Spricht man von der Problematik des Asylsystems der Europäischen Union, wird man unweigerlich auf eine italienische Mittelmeerinsel zu sprechen kommen: Lampedusa wurde im Zuge des Arabischen Frühlings Anfang 2011 geradezu überrollt von Flüchtlingen aus aufständischen Staaten wie Tunesien oder Libyen. Diejenigen, die den oftmals lebensgefährlichen Weg auf die Insel gefunden hatten, fanden schlechte Bedingungen in den Auffanglagern vor und ein Asylsystem, das kaum Besserung versprach. Der humanitäre Notstand wurde ausgerufen, EU-Mitgliedsstatten wegen ihrer fehlenden Unterstützung scharf kritisiert.

Probleme werden abgeschoben

Arabischer Frühling - entfachte Demokratie

Und genau hier liegt das Problem: In wohl kaum einem Bezug treten die internationalen Verschiedenheiten innerhalb der Europäischen Union dermaßen deutlich zu Tage wie hinsichtlich des Asylsystems. Fakt ist, dass viele Länder ihre Mitgliedsstaaten mit „ihren Flüchtlingen“ geradezu allein lassen. Deutschland ist hier keine Ausnahme: Sobald Flüchtlinge aus einem sicheren Drittstaat einreisen, verfügen sie über kein Asylrecht. Das Problem „Flüchtling“ wird den Transitstaaten zugeschoben, über die zig tausende Flüchtlinge ihren Weg in die EU suchen. So nähmen zehn EU-Länder 90 Prozent der Flüchtlinge auf, sagte EU-Innenkommissarin Malmström der TAZ. Die sind mit den Flüchtlingsströmen aber heillos überfordert, wie schon das Beispiel Lampedusa gezeigt hat.

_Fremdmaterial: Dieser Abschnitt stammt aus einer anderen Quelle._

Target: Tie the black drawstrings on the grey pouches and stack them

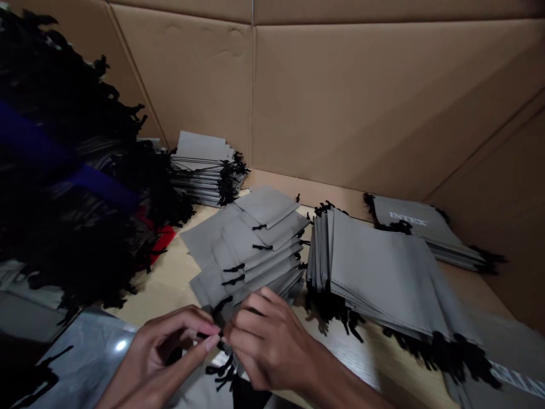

Überhaupt sind es vor allem die Außengrenzenstaaten, in denen Asylsuchende laut TAZ auf miserable Bedingungen stoßen: Überfüllte Auffanglager, schlechter Zugang zu Nahrung, Wasser und Elektrizität – Flüchtlingen bleibt meistens keine Wahl, als die widrigen Umstände hinzunehmen.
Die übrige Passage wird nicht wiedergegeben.